You may ask why use App Services when Azure has Azure Containers, Fabric Services, support for container orchestrators (Kubernetes, DC/OS, Swarm). The answer is easy, for Gollum we don’t need any of those, it’s a Ruby on Rails web app that uses a git repository to keep wiki pages edited by users.

As a side note, I’m new to containers, so feel free to comment and emend and make this a community project.

Current limitations

Azure App Services for Linux are still in preview so they’re not feature completed, if something on the cloud can ever be feature completed. The biggest stopper I found is the lack of custom storage.
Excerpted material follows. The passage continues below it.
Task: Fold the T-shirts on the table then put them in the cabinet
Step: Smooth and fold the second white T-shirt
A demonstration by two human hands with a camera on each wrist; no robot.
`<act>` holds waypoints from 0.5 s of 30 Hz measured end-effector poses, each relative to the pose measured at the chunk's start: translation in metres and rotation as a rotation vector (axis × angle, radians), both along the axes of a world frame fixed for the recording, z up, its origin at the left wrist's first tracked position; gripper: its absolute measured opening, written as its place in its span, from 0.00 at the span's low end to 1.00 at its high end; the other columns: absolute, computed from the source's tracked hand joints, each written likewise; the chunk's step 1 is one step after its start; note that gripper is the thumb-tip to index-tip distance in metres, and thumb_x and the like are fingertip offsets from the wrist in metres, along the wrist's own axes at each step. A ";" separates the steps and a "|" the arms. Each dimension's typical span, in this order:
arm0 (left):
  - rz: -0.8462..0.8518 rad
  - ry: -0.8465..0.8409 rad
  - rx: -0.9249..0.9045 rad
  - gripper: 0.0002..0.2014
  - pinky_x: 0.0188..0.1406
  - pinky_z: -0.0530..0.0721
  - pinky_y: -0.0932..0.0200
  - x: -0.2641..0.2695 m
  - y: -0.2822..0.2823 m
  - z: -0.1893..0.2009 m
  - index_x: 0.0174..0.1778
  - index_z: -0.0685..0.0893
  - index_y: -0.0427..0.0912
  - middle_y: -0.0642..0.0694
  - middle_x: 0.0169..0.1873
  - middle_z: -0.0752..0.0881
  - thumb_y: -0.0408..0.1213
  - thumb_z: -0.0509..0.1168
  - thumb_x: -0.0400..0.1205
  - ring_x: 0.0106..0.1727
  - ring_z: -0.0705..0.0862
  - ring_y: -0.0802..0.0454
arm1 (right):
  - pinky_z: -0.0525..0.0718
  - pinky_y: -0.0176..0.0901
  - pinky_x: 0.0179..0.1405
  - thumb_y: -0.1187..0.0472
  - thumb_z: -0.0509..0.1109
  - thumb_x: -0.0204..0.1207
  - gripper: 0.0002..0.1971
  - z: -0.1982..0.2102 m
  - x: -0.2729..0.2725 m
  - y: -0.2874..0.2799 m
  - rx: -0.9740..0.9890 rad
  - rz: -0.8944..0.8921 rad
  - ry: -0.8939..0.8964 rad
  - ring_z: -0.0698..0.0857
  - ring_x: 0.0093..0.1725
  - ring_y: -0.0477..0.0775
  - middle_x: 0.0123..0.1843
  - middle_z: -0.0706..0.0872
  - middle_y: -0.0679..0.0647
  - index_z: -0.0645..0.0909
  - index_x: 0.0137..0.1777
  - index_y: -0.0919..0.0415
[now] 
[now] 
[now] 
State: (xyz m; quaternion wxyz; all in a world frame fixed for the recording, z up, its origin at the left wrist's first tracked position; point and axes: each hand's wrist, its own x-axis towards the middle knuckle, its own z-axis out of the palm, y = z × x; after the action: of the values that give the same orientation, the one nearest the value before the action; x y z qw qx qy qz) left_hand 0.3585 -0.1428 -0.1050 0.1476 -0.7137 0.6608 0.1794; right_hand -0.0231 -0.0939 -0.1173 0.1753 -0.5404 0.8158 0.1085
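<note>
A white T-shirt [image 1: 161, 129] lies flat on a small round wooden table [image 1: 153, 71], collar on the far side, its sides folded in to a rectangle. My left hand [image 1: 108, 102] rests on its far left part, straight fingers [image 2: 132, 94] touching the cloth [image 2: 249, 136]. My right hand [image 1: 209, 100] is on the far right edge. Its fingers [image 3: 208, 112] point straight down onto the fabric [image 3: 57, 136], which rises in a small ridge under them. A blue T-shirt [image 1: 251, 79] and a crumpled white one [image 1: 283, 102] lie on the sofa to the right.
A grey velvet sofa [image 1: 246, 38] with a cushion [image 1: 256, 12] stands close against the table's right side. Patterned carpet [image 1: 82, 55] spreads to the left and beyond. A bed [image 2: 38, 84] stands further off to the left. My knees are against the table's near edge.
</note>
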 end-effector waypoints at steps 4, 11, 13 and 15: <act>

While the solution has storage mapped in /home and shared between all the instances of the App, it’s not possible to bring your own storage: the initial idea was to map an Azure File Share to host the wiki repository, alas this is not possible. Fortunately in this case we don’t really need any scaleout capability, but still we had to add some sort of backup of the repo because the sahred storage is tied to the App Service, deleting it not just deletes the container but even the shared storage.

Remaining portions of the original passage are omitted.